Material provided:
▼▼▼

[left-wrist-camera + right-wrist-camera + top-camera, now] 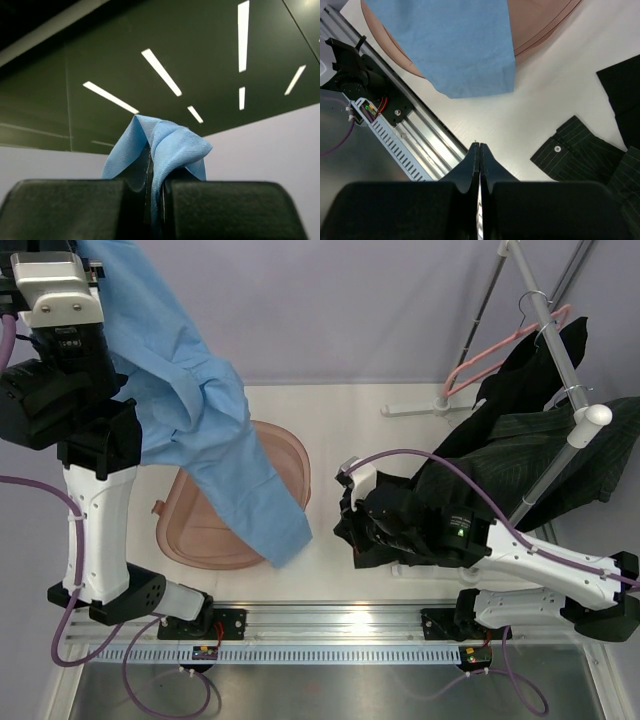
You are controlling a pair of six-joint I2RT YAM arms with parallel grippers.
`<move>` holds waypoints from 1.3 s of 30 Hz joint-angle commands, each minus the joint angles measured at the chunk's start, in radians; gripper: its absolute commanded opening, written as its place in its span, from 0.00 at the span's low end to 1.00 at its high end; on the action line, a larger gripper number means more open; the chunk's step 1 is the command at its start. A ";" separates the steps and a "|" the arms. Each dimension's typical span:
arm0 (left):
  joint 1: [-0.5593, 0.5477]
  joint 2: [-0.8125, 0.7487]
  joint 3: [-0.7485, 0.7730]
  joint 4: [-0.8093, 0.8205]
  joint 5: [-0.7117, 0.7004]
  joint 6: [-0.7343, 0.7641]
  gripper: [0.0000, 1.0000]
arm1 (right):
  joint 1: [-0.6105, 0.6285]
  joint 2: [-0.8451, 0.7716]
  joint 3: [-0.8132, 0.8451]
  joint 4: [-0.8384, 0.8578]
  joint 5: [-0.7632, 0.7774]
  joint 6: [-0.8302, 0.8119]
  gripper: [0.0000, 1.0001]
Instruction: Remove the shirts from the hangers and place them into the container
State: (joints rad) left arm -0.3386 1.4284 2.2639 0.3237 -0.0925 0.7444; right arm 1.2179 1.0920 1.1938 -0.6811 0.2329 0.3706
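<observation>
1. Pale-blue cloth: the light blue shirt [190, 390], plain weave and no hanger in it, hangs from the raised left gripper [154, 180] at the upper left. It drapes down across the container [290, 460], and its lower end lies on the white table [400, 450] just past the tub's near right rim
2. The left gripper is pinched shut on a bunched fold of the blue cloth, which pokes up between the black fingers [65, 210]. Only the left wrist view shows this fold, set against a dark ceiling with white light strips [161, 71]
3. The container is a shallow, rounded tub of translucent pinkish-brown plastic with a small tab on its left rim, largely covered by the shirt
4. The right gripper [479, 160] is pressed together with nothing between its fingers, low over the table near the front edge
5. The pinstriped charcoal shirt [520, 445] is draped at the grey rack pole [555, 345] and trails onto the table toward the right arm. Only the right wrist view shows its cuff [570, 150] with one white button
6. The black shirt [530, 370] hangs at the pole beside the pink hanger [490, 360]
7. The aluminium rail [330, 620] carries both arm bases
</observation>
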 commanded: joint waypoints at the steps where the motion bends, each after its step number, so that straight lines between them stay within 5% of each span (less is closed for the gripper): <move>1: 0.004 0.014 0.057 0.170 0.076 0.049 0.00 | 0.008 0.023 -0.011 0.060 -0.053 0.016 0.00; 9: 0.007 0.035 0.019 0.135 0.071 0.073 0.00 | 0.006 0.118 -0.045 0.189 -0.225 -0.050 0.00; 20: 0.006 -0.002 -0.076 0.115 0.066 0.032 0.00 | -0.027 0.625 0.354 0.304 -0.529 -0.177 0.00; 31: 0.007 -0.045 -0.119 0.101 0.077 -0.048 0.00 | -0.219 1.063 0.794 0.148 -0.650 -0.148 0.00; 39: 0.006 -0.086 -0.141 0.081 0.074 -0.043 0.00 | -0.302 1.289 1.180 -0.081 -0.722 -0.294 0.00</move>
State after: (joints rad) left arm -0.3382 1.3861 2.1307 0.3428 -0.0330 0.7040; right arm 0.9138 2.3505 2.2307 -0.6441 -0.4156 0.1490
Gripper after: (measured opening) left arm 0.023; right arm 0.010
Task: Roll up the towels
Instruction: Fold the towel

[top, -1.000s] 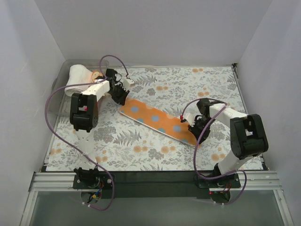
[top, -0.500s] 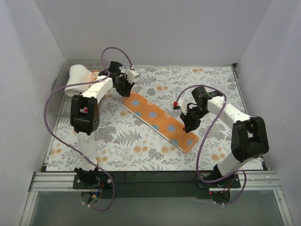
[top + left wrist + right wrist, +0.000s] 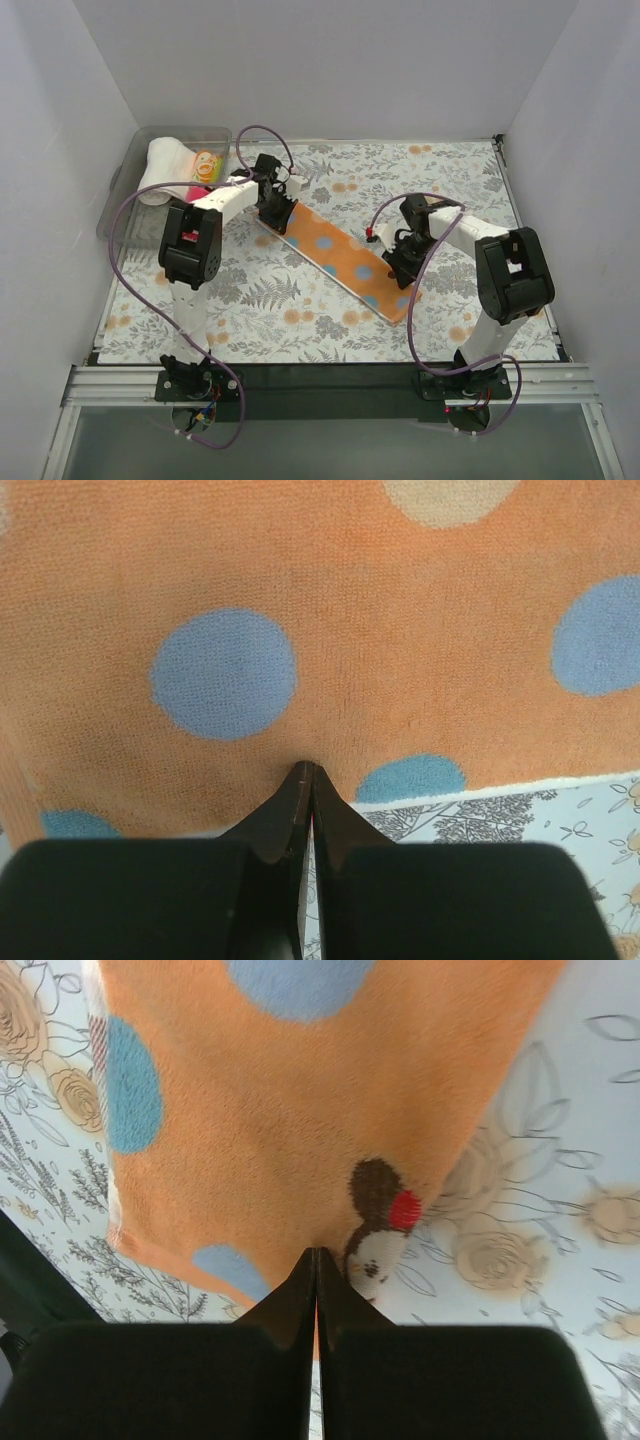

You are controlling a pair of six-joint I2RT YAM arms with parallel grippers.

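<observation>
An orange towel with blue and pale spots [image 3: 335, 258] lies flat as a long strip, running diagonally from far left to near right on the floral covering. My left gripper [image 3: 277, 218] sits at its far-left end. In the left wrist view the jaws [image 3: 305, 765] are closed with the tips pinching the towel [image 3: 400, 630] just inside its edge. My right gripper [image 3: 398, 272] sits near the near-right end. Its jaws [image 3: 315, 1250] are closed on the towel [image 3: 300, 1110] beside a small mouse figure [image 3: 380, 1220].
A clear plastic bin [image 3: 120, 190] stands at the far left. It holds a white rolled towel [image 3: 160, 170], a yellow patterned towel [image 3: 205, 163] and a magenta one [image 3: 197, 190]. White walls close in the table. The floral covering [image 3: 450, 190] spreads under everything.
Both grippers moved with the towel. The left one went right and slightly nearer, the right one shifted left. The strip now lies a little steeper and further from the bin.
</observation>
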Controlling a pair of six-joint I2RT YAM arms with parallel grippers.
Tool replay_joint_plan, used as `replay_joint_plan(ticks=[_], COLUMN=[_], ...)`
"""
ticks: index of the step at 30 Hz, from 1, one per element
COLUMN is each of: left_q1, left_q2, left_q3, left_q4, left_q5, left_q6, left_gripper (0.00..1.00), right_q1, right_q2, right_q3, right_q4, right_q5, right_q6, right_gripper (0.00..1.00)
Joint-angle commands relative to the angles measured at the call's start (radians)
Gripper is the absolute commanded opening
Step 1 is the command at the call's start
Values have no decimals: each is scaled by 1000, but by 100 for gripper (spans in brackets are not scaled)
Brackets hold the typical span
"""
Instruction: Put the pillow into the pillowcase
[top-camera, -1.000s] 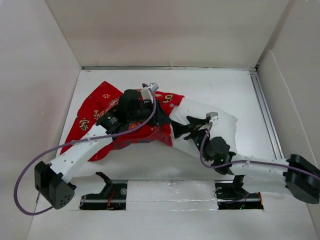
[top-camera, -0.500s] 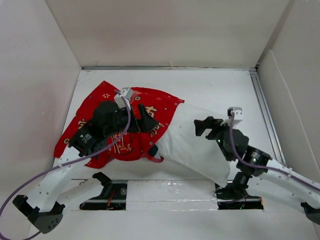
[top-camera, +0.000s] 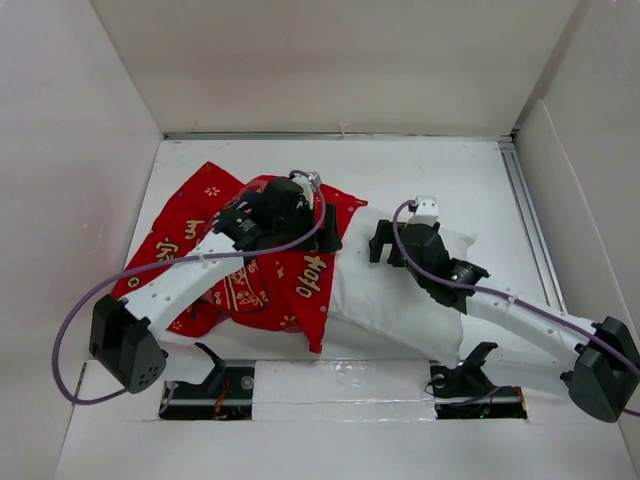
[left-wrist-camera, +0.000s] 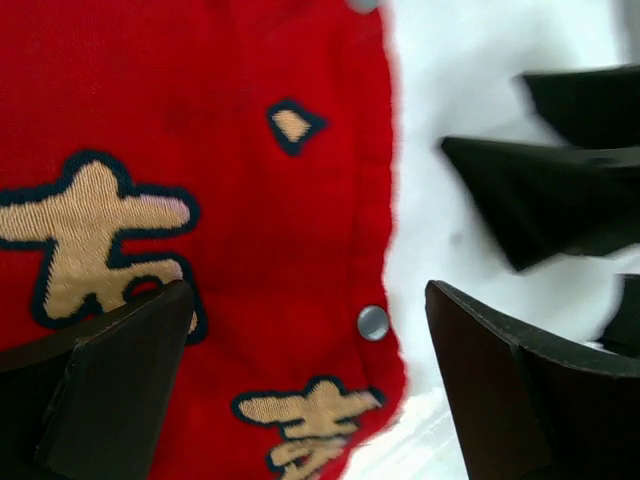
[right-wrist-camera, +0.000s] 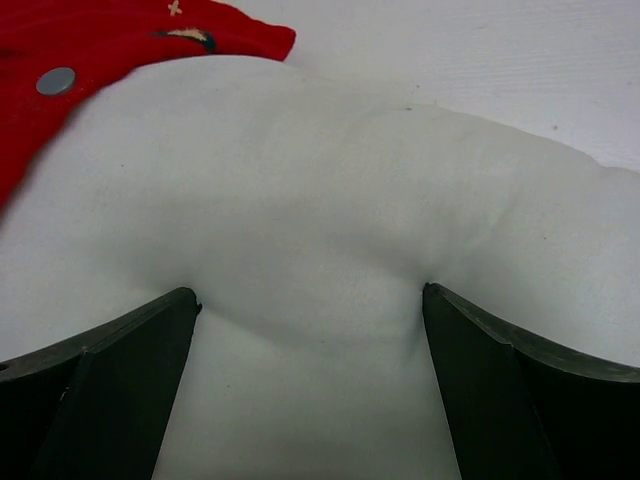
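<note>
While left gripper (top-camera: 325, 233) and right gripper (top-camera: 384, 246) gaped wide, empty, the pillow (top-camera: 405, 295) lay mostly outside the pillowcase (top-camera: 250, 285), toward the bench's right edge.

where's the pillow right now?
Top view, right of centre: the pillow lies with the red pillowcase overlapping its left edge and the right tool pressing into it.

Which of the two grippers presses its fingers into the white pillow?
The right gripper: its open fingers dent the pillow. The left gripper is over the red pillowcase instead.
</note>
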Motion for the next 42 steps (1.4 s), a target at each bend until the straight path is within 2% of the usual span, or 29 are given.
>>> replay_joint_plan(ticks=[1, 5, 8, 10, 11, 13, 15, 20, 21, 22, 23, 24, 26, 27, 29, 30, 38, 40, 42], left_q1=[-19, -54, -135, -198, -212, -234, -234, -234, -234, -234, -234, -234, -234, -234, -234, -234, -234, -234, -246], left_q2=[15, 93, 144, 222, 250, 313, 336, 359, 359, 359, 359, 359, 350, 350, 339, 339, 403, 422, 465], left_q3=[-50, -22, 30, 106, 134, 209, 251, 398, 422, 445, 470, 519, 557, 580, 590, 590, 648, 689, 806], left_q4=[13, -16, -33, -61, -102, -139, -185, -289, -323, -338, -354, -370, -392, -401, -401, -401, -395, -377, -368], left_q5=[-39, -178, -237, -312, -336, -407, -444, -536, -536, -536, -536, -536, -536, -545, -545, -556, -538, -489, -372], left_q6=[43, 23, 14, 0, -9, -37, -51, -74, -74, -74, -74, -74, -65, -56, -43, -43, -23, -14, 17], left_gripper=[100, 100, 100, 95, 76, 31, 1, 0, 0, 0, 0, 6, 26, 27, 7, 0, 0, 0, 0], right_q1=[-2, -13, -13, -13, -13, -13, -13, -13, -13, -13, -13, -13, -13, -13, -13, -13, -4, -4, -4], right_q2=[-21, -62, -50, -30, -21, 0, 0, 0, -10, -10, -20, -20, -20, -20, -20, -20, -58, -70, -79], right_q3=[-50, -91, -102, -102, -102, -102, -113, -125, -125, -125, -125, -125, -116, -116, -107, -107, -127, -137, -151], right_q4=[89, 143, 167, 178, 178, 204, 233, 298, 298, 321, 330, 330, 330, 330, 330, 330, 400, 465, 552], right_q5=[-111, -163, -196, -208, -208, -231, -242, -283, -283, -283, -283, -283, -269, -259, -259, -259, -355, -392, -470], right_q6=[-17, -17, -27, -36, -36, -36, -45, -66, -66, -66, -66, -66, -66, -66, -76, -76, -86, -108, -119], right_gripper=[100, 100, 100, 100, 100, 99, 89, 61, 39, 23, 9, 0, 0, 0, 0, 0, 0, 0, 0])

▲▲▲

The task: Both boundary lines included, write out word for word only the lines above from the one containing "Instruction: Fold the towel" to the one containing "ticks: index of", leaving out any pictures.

Task result:
Instruction: Fold the towel

[top, -1.000s] 
[top, -0.500s] 
[top + left wrist + right wrist, +0.000s] 

You are controlling a pair of six-joint I2RT YAM arms with parallel grippers.

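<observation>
An orange towel with blue and pale spots [image 3: 335, 258] lies flat as a long strip, running diagonally from far left to near right on the floral covering. My left gripper [image 3: 277, 218] sits at its far-left end. In the left wrist view the jaws [image 3: 305, 765] are closed with the tips pinching the towel [image 3: 400, 630] just inside its edge. My right gripper [image 3: 398, 272] sits near the near-right end. Its jaws [image 3: 315, 1250] are closed on the towel [image 3: 300, 1110] beside a small mouse figure [image 3: 380, 1220].
A clear plastic bin [image 3: 120, 190] stands at the far left. It holds a white rolled towel [image 3: 160, 170], a yellow patterned towel [image 3: 205, 163] and a magenta one [image 3: 197, 190]. White walls close in the table. The floral covering [image 3: 450, 190] spreads under everything.
Both grippers moved with the towel. The left one went right and slightly nearer, the right one shifted left. The strip now lies a little steeper and further from the bin.
</observation>
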Controlling a pair of six-joint I2RT YAM arms with parallel grippers.
Tool replay_joint_plan, used as `replay_joint_plan(ticks=[_], COLUMN=[_], ...)`
"""
ticks: index of the step at 30 Hz, from 1, one per element

This exercise is now done.